Ich fühle mich heute ohne Brüste mehr als Frau als vor der Diagnose.

Natürlich habe ich auch mir die Frage gestellt, die sich jede Betroffene stellt: Warum? Es handelte sich weder um einen hormonabhängigen noch um einen genetisch bedingten Tumor. Also einfach nur Pech?

Nein! Ich verbinde beide Erkrankungen mit zwei einschneidenden Ereignissen, die nicht meinen Körper, aber meine Seele traumatisiert haben. In beiden Fällen hat es ungefähr ein Jahr gedauert, bis der Krebs diagnostiziert wurde.

Ich weiß nun: Ich muss mich meinen Problemen stellen, um zu überleben

Ich lebe mit der Erkenntnis, dass ich mich meinen Problemen und Ängsten stellen muss, um langfristig zu überleben. Seit Längerem bin ich in Behandlung und versuche einen Weg zu finden, mich selbst zu finden und mich und mein Leben zu lieben. Ich hätte nie gedacht, dass das so schwierig sein kann.

Schon während meiner ersten Erkrankung fing ich an, meine Erfahrungen und Gedanken festzuhalten, mir vieles von der Seele zu schreiben. Material für ein Buch vielleicht? Mahnung? Inspiration?
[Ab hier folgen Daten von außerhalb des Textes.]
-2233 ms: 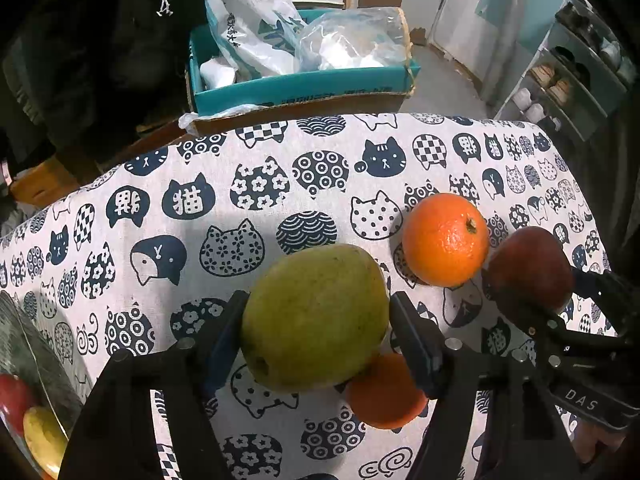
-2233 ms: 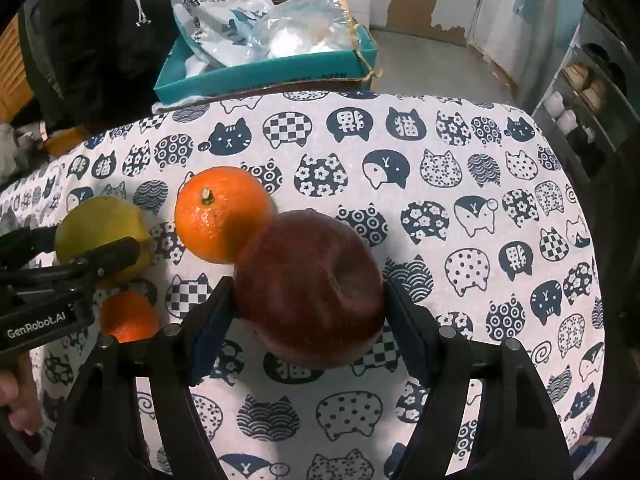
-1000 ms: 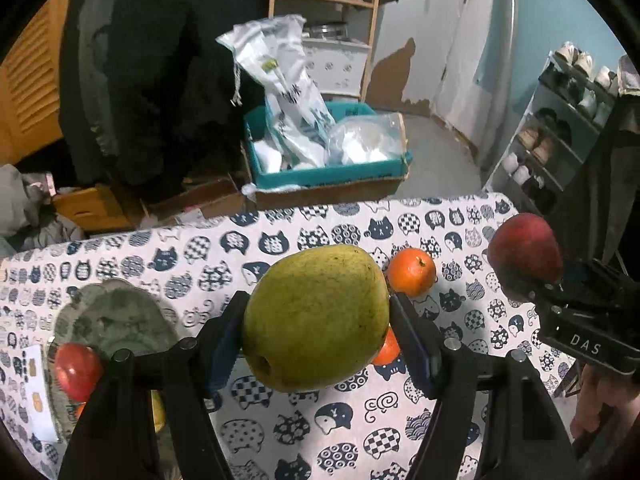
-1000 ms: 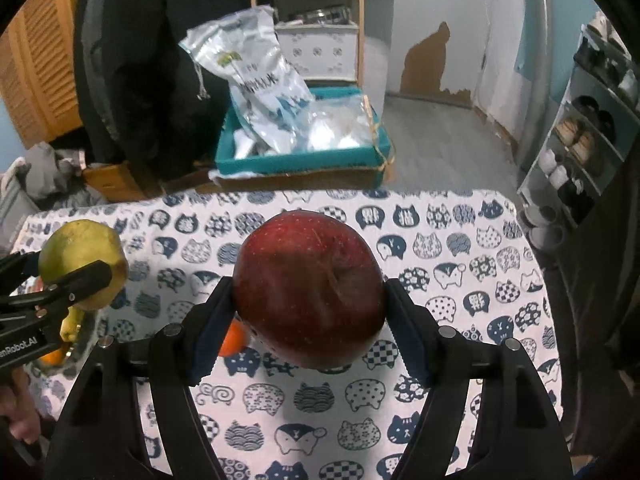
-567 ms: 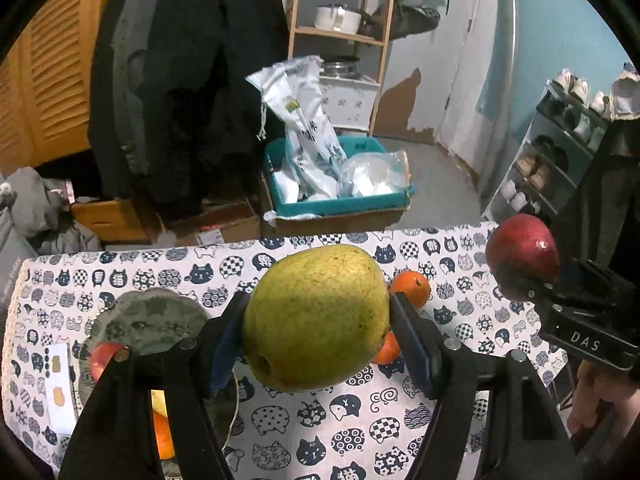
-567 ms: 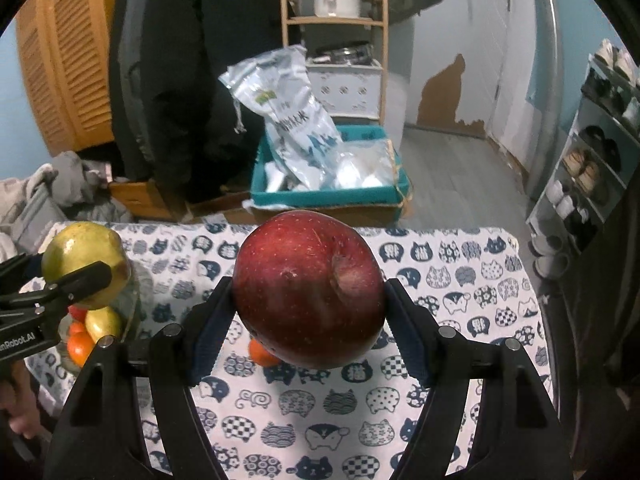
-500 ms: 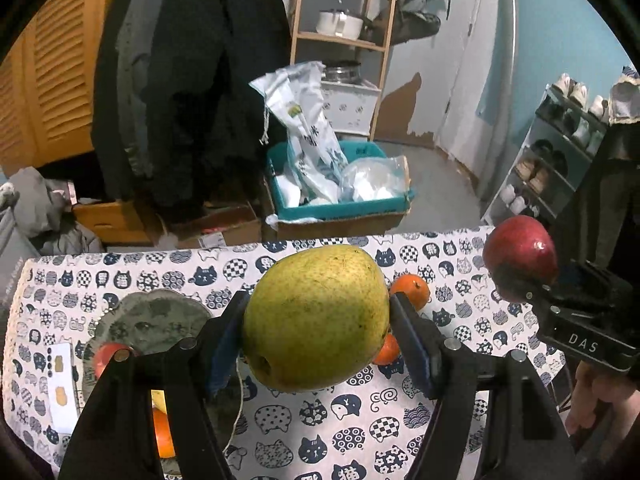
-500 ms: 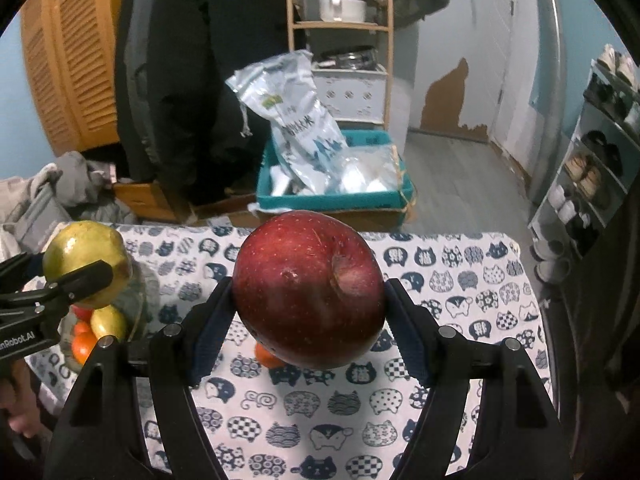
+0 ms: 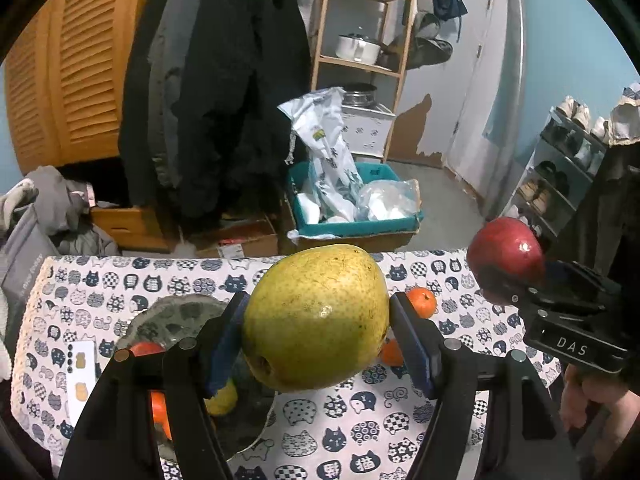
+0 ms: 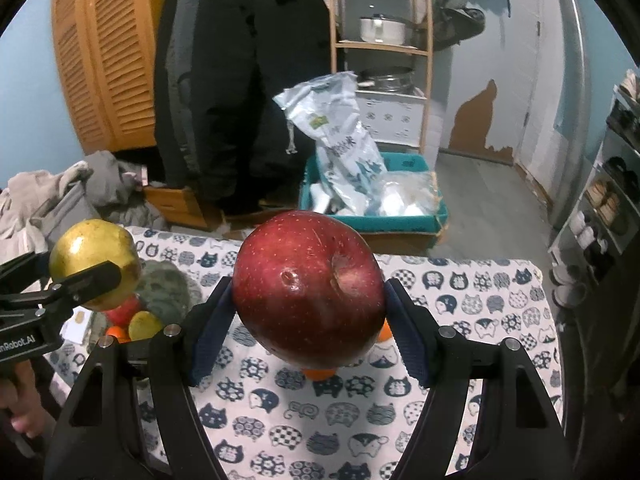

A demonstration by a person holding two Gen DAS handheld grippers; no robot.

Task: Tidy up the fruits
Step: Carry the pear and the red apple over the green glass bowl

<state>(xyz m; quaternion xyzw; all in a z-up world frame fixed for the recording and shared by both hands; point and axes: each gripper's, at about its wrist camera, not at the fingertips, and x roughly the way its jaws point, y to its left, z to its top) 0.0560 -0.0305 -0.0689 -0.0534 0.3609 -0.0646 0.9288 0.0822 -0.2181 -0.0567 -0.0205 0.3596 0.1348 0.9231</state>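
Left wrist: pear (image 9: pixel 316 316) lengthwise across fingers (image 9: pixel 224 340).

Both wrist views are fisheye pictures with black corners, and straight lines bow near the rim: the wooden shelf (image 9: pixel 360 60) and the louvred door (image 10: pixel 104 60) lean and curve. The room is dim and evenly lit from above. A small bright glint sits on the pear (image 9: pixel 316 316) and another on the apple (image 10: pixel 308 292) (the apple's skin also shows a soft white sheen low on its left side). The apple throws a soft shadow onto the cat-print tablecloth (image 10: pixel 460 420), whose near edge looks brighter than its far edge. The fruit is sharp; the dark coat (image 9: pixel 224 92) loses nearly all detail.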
Nach all den Jahren hat mich meine zweite Erkrankung daran erinnert. Auch dieses Mal habe ich meine Gedanken und Gefühle aufgeschrieben. Dieses Mal im Internet als Blog, um meinen Freunden die Gelegenheit zu geben, nachzulesen, wie es mir geht, ohne die von mir ungeliebte Frage “Wie geht es dir?” zu stellen.

Mein Wunsch ist es, dass ich meine Internetseite www.lucky-me.org irgendwann soweit entwickeln kann, dass sie anderen Betroffenen dazu dient, das Positive an der Erkrankung zu sehen und Mut zu schöpfen!

Denn so paradox es auch klingen mag: Ich glaube fest daran, dass mir meine Brustkrebserkrankungen das Leben gerettet haben.